Where have all our leaders gone!  Once the pinnacle of power in an organization, now the trend is to reduce leaders to “Mr. & Ms. Nice Guy.” Somewhere in our evolution, leaders who exercise position power and decision-making authority in the interest of achieving results and aligning performance has fallen from popularity.

Why has this happened? Perhaps it’s a reaction to the Autocratic or Patriarchal style of leadership where power is centralized and orders from the top and fear of loss of job drives performance.  Or having been schooled with the notion that you have to coddle millennials, because they have always been coddled and have never had to experience failure or corrective feedback. Current writing about millennial employees insists that leaders must adapt, to make sure these employees feel empowered and supportive. The view that employees must prove themselves to be promoted has been replaced with a sense of entitlement with employees more concerned about their salary than mastering what they must do to earn it.  This view further promotes the notion that leaders should work harder than the employee does and that it’s the leader’s fault if they aren’t happy, motivated or successful.

The burden seems to have fallen onto the shoulders of leaders to be parents, career counsellors, cheerleaders, and caretakers whose mission is to support their employee’s success. The new reality is that empowering people is a leadership responsibility, not the responsibility of employees to gain confidence and trust through mastery and performance excellence. This has engendered Permissive Leaders who resist their natural impulse to assert themselves and lead, instead muting their power and fearing the emotions and reactions of their employees by expecting them to step up.

It seems like the perfect approach for entrepreneurs in fast growing companies…..

And it is initially.  Not having centralized power or clearly defined roles keeps a growing company agile. An environment where everyone has a seat at the table allows for the building of a cohesive group of people to align behind a vision. The permissive leader, usually will little experience or education on how to lead people, gives away too much. They allow employees to take liberties and make decisions because initially, the business needs them to. However, they tend to allow too much, believing that people will give back for everything that has been given to them. It’s upsetting when they realize the employees they have enabled want more given to them and tend to be in it for themselves, not for the business.

For example, a tech start-up company whose founder made his entire leadership team feel like they were partners and sought their counsel on all important decisions.  As the company grew, it became inefficient for him to do so and he sought external counsel on how to meet the growing needs of the business.  Once the founder started making decisions on his own, holding his leaders accountable for objectives and asserting his decision-making authority, everything from apathy to rebelliousness resulted.  Most thought he should consult them before defining his business model and vision for the company because he never did before. Some of the leaders on his executive left, because they recognized they weren’t competent to do the job, or they were asked to leave because they refused to adapt and grow with the company. They wanted things to stay the same.  

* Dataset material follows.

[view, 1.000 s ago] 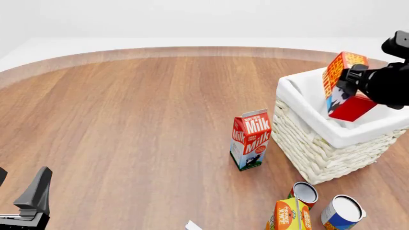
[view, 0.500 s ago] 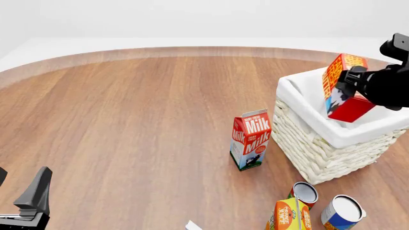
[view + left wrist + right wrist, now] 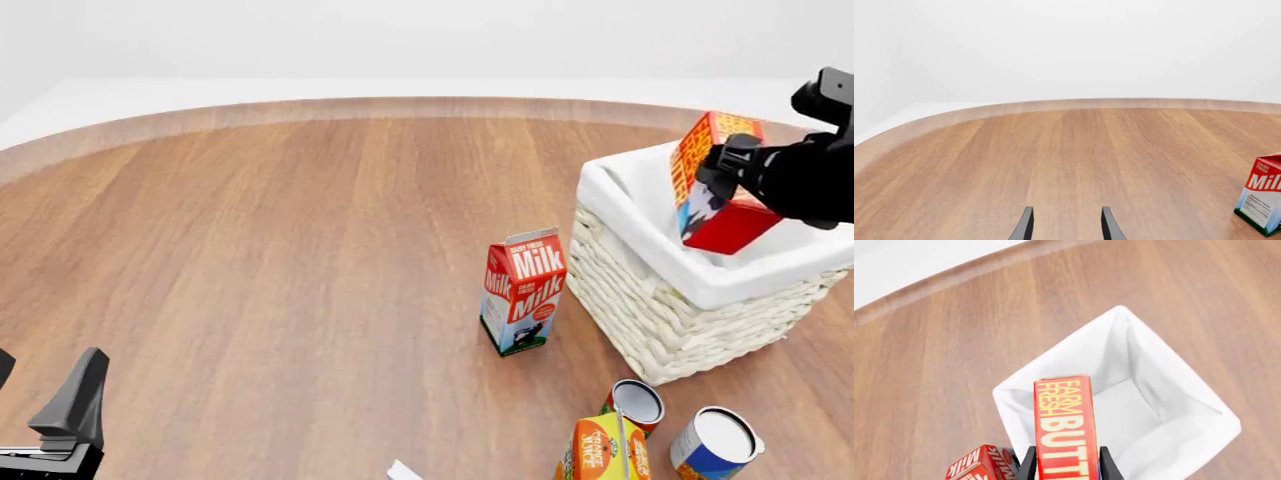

Like the Laissez Faire Leadership Style, Permissive Leadership is hands-off. The leader allows employees the freedom to perform to their goals with the minimal of interactions. It is an extremely passive approach where resources are offered but decision making is done by the employees. While this type of leadership is effective for long time employees who have reached the pinnacle of their role and career, it is not effective for the developing employee. Permissive leadership is the equivalent of asking a child for their input on how the household budget should be run or telling them to cook dinner without showing them how to cook or going through the recipe with them. It isn’t leading, it’s abdicating leadership authority.

The Permissive Leadership Style isn’t authentic leader behavior, it’s self-protective. A couple of the main reasons for it is a lack of confidence in one’s interpersonal leadership skills because of a lack of training. Another is low self-esteem; leaders who identify with having the “Imposter Syndrome” because they don’t know how to use their inner authority effectively. It’s also a result of having been sent fear-based messages like “You have to give employees what they need, or they’ll leave.” Or “You have to be nicer to your employees or they won’t do what you want.” “Be careful! You don’t want to overwhelm people by asking too much of them.” Well, chances are that if an employee doesn’t want to stick around, they won’t anyway or if you are “nice” employees will say no and won’t do what you want anyway.  

When we are permissive, we treat our employees like fragile children who are not motivated on their own to stretch and strive for excellence. Our experience is that most employees, regardless of what generation they come from, want and need effective leadership to help them succeed in their role and in their career.